Take your summer vacation in November
Ask any Sullivan’s, Folly, or IOP resident their favorite month to live on the beach, and you’ll likely hear April and October. Before and after the peak season, the temperatures are perfect, and the crowds have yet to descend on the islands.
Fortunately, rental rates are far cheaper outside of the Memorial Day-to-Labor Day window. “A month-long winter stay can cost really close to what you’d pay for a week in the summer,” says Colin Landrith, a vacation specialist with Avocet Properties on Folly Beach.
It’s even possible to plan a month-long staycation even while still going to work. Many properties offer severely discounted rates for long-term winter rentals, generally between October and April.
Get travel insurance
Even if you’re local, there’s always the chance an emergency — from an illness to a hurricane — will prevent you from using your rental house. Most companies have a 60-day cancellation policy, so it’s completely feasible that something could arise over those two months to affect your trip.
Travel insurance is cheap, and having it can mean you’ve still got the cash to rent another house once things blow ever.
The best deals on the beaches are often giant multi-family homes. Why not team up with another family or two, increasing your spending power? Three families can feasibly rent a 5,000-square-foot mansion on Isle of Palms for less per family than each might pay for an individual condo.
“If you’re searching for a six-bedroom home, for example, you might be limited,” explains Shelley Miles, owner of Exclusive Properties, which rents properties on IOP and Folly. “Bump up your search, and you might find you can get a larger home for the same price, maybe with a few less amenities.”
Likewise, families teaming up can find homes with amenities they could not have afforded on their own, like a hot tub or ping-pong table.
Keep it in perspective
Rental houses are not hotel rooms. You’re using someone’s house, and with the advantages come the chance that something might break or not work as expected. Take small problems in stride, and report issues or complaints to your rental agency or the owner as quickly as possible upon arrival.
Book in advance
If you want to get a sweet deal on a vacation home, book your rental in advance. In fact, most houses are booked for the entire summer well before the kids get out of school.

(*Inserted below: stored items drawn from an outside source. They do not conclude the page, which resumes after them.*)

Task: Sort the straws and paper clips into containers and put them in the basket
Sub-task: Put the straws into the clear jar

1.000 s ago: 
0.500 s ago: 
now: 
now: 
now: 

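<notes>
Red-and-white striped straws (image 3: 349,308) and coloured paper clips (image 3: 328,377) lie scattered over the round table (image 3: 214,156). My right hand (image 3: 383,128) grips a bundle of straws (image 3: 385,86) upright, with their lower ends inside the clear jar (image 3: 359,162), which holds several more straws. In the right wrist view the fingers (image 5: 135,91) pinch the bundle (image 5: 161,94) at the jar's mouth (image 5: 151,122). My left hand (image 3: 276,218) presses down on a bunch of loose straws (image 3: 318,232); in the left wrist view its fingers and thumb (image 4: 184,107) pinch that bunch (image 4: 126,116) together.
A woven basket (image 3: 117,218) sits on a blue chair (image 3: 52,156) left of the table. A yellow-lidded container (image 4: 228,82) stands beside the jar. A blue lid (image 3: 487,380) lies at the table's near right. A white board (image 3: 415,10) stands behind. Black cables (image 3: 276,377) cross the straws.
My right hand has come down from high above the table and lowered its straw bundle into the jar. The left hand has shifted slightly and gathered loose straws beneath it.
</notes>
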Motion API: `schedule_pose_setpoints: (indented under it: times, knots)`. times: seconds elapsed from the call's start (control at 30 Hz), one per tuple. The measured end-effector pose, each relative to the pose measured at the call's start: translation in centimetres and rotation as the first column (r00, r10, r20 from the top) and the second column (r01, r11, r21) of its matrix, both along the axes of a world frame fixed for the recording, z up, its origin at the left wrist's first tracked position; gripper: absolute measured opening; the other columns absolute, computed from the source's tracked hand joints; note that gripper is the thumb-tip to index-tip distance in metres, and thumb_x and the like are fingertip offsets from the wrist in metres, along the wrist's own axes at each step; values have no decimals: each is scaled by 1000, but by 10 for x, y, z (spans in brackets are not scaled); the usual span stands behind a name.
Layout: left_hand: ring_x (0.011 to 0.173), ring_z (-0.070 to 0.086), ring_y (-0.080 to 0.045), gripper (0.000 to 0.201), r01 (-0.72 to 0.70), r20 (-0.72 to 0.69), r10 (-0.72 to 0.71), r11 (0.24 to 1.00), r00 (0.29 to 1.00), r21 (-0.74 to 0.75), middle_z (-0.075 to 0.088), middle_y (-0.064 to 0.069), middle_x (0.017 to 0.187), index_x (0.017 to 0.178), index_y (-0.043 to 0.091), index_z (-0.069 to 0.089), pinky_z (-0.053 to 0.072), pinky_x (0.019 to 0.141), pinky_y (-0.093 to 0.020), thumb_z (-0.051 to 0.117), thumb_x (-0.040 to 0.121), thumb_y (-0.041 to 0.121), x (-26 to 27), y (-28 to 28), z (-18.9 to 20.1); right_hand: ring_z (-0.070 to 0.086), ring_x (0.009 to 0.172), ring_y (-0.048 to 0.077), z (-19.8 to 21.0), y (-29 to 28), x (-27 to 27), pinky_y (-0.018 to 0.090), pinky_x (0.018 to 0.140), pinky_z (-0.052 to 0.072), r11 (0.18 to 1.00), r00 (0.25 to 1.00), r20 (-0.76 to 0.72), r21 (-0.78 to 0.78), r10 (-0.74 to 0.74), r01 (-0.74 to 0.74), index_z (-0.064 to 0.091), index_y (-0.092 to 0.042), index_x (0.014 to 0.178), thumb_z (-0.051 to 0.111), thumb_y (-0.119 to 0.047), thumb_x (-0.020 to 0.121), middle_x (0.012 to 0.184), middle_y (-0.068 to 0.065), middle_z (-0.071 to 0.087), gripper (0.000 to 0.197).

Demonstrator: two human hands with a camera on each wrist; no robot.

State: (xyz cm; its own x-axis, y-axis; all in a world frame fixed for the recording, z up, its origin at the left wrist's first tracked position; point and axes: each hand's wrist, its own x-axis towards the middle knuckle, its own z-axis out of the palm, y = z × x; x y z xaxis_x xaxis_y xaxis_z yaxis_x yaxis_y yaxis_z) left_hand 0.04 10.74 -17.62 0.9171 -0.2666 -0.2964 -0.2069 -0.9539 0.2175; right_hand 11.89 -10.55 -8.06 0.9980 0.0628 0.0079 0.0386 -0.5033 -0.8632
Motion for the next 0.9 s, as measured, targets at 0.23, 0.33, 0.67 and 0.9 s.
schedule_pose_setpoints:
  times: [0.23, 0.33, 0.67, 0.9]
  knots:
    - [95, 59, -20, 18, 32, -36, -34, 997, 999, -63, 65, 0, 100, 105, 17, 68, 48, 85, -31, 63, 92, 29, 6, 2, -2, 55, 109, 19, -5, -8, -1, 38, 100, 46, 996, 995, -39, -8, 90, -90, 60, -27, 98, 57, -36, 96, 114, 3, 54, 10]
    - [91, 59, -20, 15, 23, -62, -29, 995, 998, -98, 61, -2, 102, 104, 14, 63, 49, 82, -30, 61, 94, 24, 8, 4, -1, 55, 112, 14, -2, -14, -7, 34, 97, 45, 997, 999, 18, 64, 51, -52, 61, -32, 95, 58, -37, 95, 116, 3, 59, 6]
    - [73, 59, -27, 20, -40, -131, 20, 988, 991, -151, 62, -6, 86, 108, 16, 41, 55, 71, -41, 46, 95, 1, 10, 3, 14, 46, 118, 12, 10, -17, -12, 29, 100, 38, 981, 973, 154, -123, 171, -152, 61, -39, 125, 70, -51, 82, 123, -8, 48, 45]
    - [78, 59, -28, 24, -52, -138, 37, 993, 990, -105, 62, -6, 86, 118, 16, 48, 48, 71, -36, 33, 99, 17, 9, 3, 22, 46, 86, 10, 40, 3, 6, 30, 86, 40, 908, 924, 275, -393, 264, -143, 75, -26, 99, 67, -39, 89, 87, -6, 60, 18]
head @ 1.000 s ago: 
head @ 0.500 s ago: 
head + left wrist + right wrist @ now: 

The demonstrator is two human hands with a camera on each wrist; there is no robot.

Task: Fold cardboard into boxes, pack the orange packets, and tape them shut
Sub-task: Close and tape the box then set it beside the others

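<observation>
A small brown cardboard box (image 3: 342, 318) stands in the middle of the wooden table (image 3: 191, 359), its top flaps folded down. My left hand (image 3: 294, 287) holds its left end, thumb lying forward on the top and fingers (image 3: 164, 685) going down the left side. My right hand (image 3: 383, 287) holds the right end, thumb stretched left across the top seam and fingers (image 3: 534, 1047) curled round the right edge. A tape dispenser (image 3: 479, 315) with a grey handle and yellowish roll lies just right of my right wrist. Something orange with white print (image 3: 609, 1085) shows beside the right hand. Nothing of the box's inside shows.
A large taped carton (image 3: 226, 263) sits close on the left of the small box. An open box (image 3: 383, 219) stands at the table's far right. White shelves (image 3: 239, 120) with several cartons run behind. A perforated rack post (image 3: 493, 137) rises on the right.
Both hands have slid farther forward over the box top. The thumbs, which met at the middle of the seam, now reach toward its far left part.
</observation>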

“The best houses book up quick,” says MyOceanRental’s DiPrima. He notes that securing a rental for the Cooper River Bridge Run weekend or college graduations should be done far in advance.

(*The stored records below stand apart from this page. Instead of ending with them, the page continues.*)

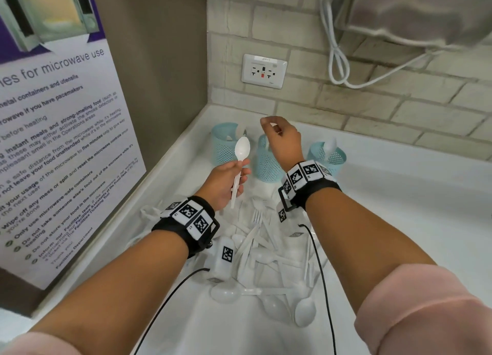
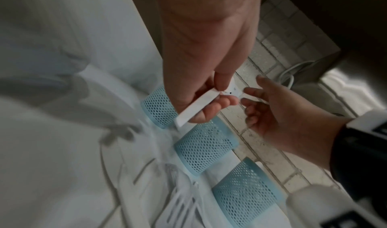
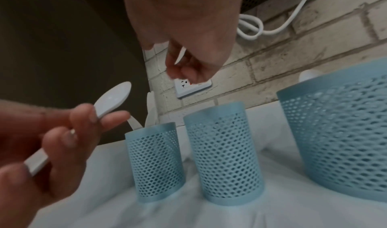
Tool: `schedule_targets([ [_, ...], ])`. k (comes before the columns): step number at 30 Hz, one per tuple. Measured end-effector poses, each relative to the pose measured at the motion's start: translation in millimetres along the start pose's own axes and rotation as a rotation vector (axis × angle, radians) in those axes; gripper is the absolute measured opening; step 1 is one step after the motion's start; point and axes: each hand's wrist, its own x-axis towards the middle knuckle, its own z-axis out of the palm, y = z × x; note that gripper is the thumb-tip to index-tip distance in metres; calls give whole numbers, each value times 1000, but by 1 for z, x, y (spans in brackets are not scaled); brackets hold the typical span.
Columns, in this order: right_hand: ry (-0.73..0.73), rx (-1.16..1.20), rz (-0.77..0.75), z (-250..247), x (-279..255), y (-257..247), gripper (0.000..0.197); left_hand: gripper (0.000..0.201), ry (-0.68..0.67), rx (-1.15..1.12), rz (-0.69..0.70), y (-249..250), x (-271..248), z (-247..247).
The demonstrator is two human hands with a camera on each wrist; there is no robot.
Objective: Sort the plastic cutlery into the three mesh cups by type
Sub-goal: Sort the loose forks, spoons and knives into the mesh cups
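My left hand (image 1: 243, 168) grips a white plastic spoon (image 1: 241, 152) by its handle, bowl up, in front of the left mesh cup (image 1: 226, 144). The right wrist view shows the spoon (image 3: 113, 99) raised beside the cups. My right hand (image 1: 269, 124) hovers over the middle cup (image 1: 266, 165) with curled fingers pinching a thin white cutlery piece (image 3: 182, 54); its type is hidden. The right cup (image 1: 330, 157) holds a spoon. Handles stick out of the left cup (image 3: 155, 157). A pile of loose white cutlery (image 1: 266, 248) lies on the counter between my forearms.
The white counter (image 1: 399, 194) ends at a brick wall with an outlet (image 1: 263, 70) and a looped white cable (image 1: 338, 61). A microwave notice (image 1: 53, 141) covers the left wall. A steel appliance (image 1: 412, 10) hangs at the top right. Black wrist cables trail over the pile.
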Motion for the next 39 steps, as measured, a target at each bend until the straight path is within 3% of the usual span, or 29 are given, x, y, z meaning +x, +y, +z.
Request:
schedule_targets([
  [4, -294, 15, 63, -10, -18, 8, 45, 25, -14, 62, -14, -5, -5, 13],
  [11, -264, 68, 190, -39, -25, 20, 18, 17, -114, 200, -40, -15, -16, 35],
  [14, -17, 9, 210, -65, -12, 23, 24, 18, -126, 294, -53, -15, -17, 37],
  [18, 608, -44, 240, -106, 6, 22, 28, 17, -50, 491, -43, -19, -15, 35],
  [21, 782, -28, 123, -127, 11, 26, 30, 12, 39, 844, -3, -25, -5, 25],
  [23, 767, -123, 83, -132, 9, 35, 33, 11, 49, 974, -71, -28, -2, 20],
  [25, 647, -225, 94, -130, 7, 46, 35, 47, 91, 1146, -147, -32, 0, 15],
  [27, 488, -337, 130, -126, 3, 54, 36, 67, 154, 1322, -171, -33, 0, 12],
  [30, 266, -489, 202, -118, -3, 61, 38, 77, 153, 1357, -213, -34, 2, 8],
  [33, 123, -530, 256, -113, -8, 64, 41, 73, 105, 1359, -228, -34, 1, 6],
  [35, 214, -490, 275, -112, -11, 62, 42, 72, 96, 1339, -228, -34, 1, 5],
  [37, 438, -403, 276, -114, -16, 57, 38, 79, 88, 1356, -228, -33, -1, 4],
  [39, 556, -402, 270, -120, -27, 53, 29, 84, 111, 1437, -220, -34, -4, 6],
])
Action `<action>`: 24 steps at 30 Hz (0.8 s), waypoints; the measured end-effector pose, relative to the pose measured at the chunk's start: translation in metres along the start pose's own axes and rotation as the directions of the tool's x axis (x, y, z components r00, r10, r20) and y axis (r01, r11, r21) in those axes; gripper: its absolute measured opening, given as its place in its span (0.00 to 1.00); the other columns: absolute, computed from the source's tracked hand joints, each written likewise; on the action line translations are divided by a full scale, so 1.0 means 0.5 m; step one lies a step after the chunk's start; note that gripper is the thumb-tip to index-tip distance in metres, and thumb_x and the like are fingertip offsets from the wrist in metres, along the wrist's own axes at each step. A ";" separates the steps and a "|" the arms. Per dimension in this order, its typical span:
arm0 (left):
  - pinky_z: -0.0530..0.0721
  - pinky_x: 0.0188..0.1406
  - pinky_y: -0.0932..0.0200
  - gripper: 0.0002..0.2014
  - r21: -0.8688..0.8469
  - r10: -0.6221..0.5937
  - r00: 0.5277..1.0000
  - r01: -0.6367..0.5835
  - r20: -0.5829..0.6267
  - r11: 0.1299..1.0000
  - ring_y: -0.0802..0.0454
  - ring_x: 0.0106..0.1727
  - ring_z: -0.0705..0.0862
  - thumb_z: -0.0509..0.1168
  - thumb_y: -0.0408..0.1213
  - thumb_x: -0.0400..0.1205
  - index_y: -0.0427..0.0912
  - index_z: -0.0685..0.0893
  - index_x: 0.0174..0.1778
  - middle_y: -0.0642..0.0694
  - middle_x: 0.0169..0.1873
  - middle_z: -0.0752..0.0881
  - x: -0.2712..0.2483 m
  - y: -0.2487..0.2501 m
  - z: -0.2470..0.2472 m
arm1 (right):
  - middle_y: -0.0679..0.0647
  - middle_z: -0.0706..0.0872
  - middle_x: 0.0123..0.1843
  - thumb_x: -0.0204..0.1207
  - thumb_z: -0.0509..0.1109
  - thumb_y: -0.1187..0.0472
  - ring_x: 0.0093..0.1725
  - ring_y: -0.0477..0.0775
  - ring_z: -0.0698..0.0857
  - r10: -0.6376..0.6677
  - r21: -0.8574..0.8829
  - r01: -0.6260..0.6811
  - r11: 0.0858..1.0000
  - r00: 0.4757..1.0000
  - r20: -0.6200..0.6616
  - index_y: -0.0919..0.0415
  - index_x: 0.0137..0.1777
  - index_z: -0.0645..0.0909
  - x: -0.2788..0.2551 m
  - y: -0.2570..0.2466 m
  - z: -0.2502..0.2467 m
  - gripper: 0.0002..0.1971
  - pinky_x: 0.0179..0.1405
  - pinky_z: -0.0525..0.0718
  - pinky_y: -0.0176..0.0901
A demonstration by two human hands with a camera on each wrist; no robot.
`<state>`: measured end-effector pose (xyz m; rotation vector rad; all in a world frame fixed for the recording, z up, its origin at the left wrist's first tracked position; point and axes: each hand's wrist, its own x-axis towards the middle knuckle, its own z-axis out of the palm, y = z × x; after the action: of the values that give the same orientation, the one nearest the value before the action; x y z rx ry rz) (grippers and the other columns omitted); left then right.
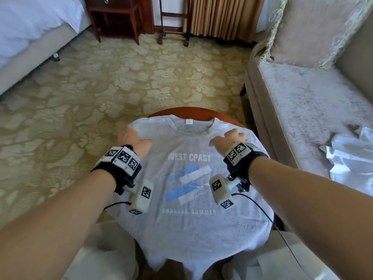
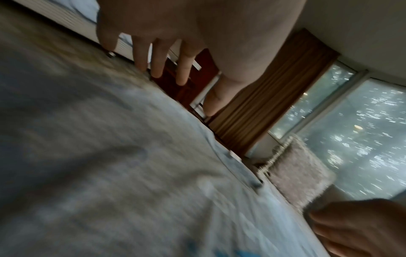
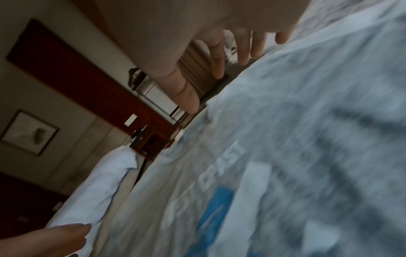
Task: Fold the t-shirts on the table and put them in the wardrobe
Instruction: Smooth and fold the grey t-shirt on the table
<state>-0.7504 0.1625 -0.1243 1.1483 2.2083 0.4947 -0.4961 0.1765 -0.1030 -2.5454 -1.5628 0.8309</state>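
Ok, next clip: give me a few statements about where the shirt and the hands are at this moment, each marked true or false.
1. The grey t-shirt lies spread print-side up over the round table. True.
2. The t-shirt is already folded in half. False: it lies full length, collar at the far edge, hem hanging over the near edge.
3. The left hand and the right hand are at the shirt's shoulders, either side of the collar. True.
4. The right hand grips a bunch of cloth in a fist. False: the right wrist view shows its fingers extended, not closed round cloth.
5. A white garment lies on the sofa to the right. True.
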 end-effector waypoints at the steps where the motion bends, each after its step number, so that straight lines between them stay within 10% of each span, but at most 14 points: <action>1: 0.84 0.60 0.41 0.34 -0.014 -0.081 0.997 0.081 -0.019 0.997 0.35 0.62 0.81 0.71 0.47 0.69 0.35 0.74 0.69 0.42 0.65 0.79 0.013 -0.032 -0.025 | 0.58 0.64 0.79 0.70 0.67 0.38 0.76 0.62 0.67 -0.057 -0.036 0.058 0.998 0.998 0.031 0.55 0.82 0.58 -0.015 -0.027 0.018 0.43 0.72 0.71 0.59; 3: 0.83 0.62 0.40 0.39 -0.095 -0.215 0.977 0.215 0.012 0.972 0.32 0.64 0.82 0.70 0.48 0.71 0.33 0.71 0.76 0.34 0.66 0.81 0.034 -0.099 -0.059 | 0.57 0.63 0.80 0.69 0.69 0.36 0.78 0.62 0.65 -0.150 -0.042 0.155 0.987 0.984 0.099 0.54 0.83 0.59 -0.050 -0.082 0.056 0.45 0.73 0.71 0.59; 6: 0.82 0.51 0.50 0.20 -0.146 -0.198 0.963 0.226 0.180 0.963 0.36 0.65 0.82 0.59 0.39 0.88 0.36 0.77 0.74 0.35 0.68 0.81 0.042 -0.179 -0.088 | 0.54 0.56 0.84 0.67 0.71 0.33 0.82 0.60 0.59 -0.245 -0.050 0.260 0.964 0.947 0.209 0.49 0.83 0.58 -0.087 -0.150 0.120 0.47 0.77 0.66 0.62; 9: 0.78 0.34 0.55 0.16 -0.304 -0.230 0.886 0.367 0.403 0.879 0.44 0.37 0.87 0.59 0.43 0.88 0.39 0.91 0.51 0.40 0.43 0.90 0.044 -0.229 -0.082 | 0.53 0.43 0.87 0.68 0.69 0.30 0.85 0.60 0.47 -0.329 -0.113 0.372 0.921 0.900 0.285 0.44 0.85 0.52 -0.121 -0.205 0.185 0.49 0.81 0.58 0.65; 12: 0.85 0.60 0.41 0.24 -0.408 -0.231 0.850 0.444 0.473 0.797 0.38 0.52 0.88 0.72 0.44 0.78 0.33 0.84 0.66 0.36 0.55 0.88 0.075 -0.273 -0.061 | 0.54 0.32 0.86 0.68 0.66 0.27 0.85 0.62 0.35 -0.397 -0.201 0.482 0.853 0.848 0.350 0.42 0.85 0.43 -0.144 -0.240 0.244 0.52 0.81 0.49 0.69; 18: 0.87 0.33 0.61 0.04 -0.712 -0.219 0.948 0.317 0.230 0.626 0.47 0.38 0.85 0.70 0.26 0.79 0.34 0.81 0.41 0.38 0.41 0.85 0.100 -0.277 -0.116 | 0.54 0.24 0.83 0.65 0.68 0.25 0.81 0.64 0.26 -0.404 -0.337 0.535 0.775 0.829 0.387 0.42 0.84 0.35 -0.156 -0.243 0.301 0.58 0.80 0.46 0.74; 24: 0.89 0.47 0.46 0.17 -0.767 -0.310 0.940 0.302 0.141 0.567 0.42 0.46 0.89 0.82 0.38 0.60 0.39 0.86 0.42 0.37 0.45 0.90 0.113 -0.295 -0.144 | 0.50 0.35 0.85 0.58 0.80 0.39 0.84 0.61 0.34 -0.425 -0.235 0.492 0.838 0.860 0.283 0.44 0.82 0.50 -0.148 -0.274 0.293 0.56 0.78 0.55 0.74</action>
<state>-0.9122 0.1233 -0.1722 0.2675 1.7844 1.1587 -0.7013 0.1471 -0.1554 -2.1226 -2.4118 0.8865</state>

Still, Avocet’s Landrith adds that “super last minute” inquiries can often turn up significant savings if a homeowner is eager to fill a spot during peak season.
Tell ’em you’re a local
“Let us know you’re a local — not for special treatment, but just because it’s nice to know,” DiPrima says. “Ask questions, and make sure you fully understand the property. In the high season, there’s often nowhere to move you if the house isn’t what you expected.”
Living in town gives you the advantage of taking that gamble out of the equation. Plenty of out-of-towners have arrived at a vacation rental to discover that the pictures embellished the view or the spaciousness of the home. Eliminate the chance of disappointment by doing a drive-by inspection and then setting up an appointment to walk through the house (or several) before paying your deposit.
Even vacationing families who think they might return can do this, planning an hour or two to check out houses they might like for their return the following year.